Exporting data from Stacks

Stacks, through the populations program, is able to export data for a wide variety of downstream analysis programs. Here we provide some advice for programs that can be tricky to get running with Stacks data.

Exporting data for STRUCTURE

While STURCTURE is a very useful analysis program, it is very unforgiving during its import process and does not provide easily decipherable error messages. The populations program can export data directly for use in STRUCTURE, although there are some common errors that occur.

  1. Data for STRUCTURE is exported by supplying the --structure command line option to the populations program. Since STRUCTURE does not want linked loci, you will typically also supply the --write_single_snp flag so that you do not get more than one SNP per RAD locus (SNPs at the same RAD locus are almost certainly linked). If you aligned your data to a reference genome you may also want to use the --ordered_export option, because if two RAD loci overlap in the genome, this option will ensure that only one of the overlapping SNPs is output, again ensuring SNPs are not linked. A file will be output with a name similar to populations.structure.tsv.
  2. Stacks places a comment line at the top of the file to date-stamp the file and supply the program version that generated it. This is done so that if there are problems we can know exactly which set of code exported the file and when the export was done. STRUCTURE is unable to ignore comment lines so you will need to delete this line before using the file with STRUCTURE.
  3. STRUCTURE requires you to provide a configuration file, e.g. mainparams, that contains, among other things, the number of indiviudals ("#define NUMINDS XX") and the number of loci ("#define NUMLOCI YY") in the analysis (or enter them into the graphical user interface). One of the most common problems is that these numbers do not match those supplied in the file exported by Stacks. When this problem occurs, STRUCTURE will output many lines of errors, but at the end of the errors, you should see a message telling you that the file does not have the expected number of columns in it:

    ---------------------------------- There were errors in the input file (listed above). According to "mainparams" the input file should contain one row of markernames with 1100 entries, 32 rows with 1102 entries . There are 33 rows of data in the input file, with an average of 1001.94 entries per line. The following shows the number of entries in each line of the input file: # Entries: Line numbers 1000: 1 1002: 2--33 ----------------------------------

    In this particular example, I have 16 individuals in the analysis and should have 1100 loci; STRUCTURE expects a header line containing the 1100 loci (in 1100 columns), and then two lines per individual (with 1102 columns -- the 1100 loci, the sample name, and the population ID) for a total of 33 lines (header + (16 individuals x 2)). The error says that instead the header line has 1000 entries and the 32 additional rows have 1002 entries, so there are 100 missing loci. This usually happens because the Stacks filters have removed more loci than you thought they would.
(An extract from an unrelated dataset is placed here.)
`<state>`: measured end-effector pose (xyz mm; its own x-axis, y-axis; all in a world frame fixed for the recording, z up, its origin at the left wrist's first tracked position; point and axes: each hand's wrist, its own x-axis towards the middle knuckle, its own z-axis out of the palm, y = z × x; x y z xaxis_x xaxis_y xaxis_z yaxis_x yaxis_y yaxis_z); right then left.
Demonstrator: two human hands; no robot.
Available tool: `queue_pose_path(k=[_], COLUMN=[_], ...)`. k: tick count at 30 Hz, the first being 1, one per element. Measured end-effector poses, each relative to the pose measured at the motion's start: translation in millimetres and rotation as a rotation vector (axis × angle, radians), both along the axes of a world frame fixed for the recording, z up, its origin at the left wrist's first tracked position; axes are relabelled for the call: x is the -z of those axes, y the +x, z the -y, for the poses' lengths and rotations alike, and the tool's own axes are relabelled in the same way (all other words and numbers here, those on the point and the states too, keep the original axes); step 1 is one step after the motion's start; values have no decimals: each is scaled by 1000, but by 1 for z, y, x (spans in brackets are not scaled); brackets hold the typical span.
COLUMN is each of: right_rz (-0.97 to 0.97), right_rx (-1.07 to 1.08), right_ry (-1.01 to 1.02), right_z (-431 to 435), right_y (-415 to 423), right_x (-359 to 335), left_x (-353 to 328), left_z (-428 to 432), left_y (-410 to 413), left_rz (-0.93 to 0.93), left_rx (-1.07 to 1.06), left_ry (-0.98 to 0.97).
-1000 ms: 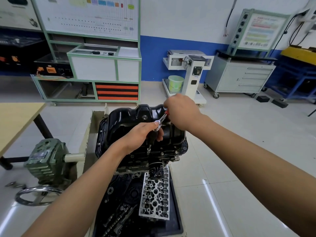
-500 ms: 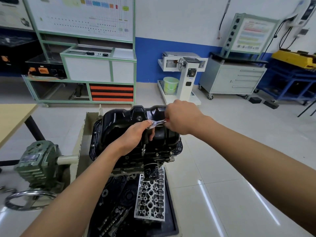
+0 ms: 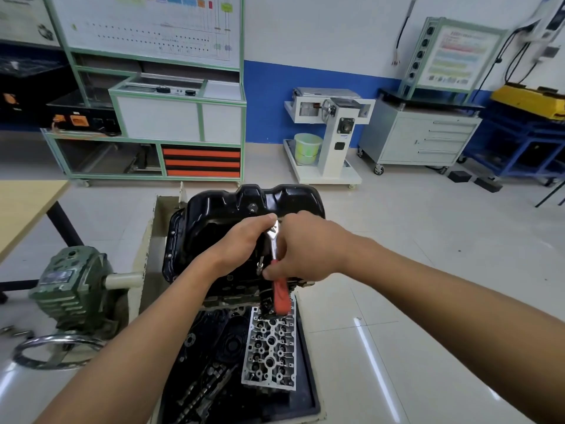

    The simplest way to fix this is to just change the STRUCTURE configuration file to expect 1000 entries instead of 1100. I can also use some UNIX to check exactly how many loci are in the STRUCTURE file that Stacks exported:

    % head -n 1 populations.structure.tsv | tr "\t" "\n" | grep -v "^$" | wc -l

  4. Another common problem is that while Stacks allows you to label populations in the population map using any string of characters, STRUCTURE requires populations to be labeled with integer numbers only. Stacks will pass the population names into the STRUCTURE output file (column 2). This can be fixed by creating a second population map where you use numbers instead of strings to label the populations. Or, you can use some quick UNIX to fix the problem after export. In this example, I have two populations, fw and oc, and I will just replace these names with 1 and 2 in the STRUCTURE input file:

    % cat populations.structure.tsv | sed -E -e 's/ fw / 1 /' -e 's/ oc / 2 /' > populations.structure.modified.tsv

    Be careful, as those are tab characters surrounding the 'fw' and 'oc' strings.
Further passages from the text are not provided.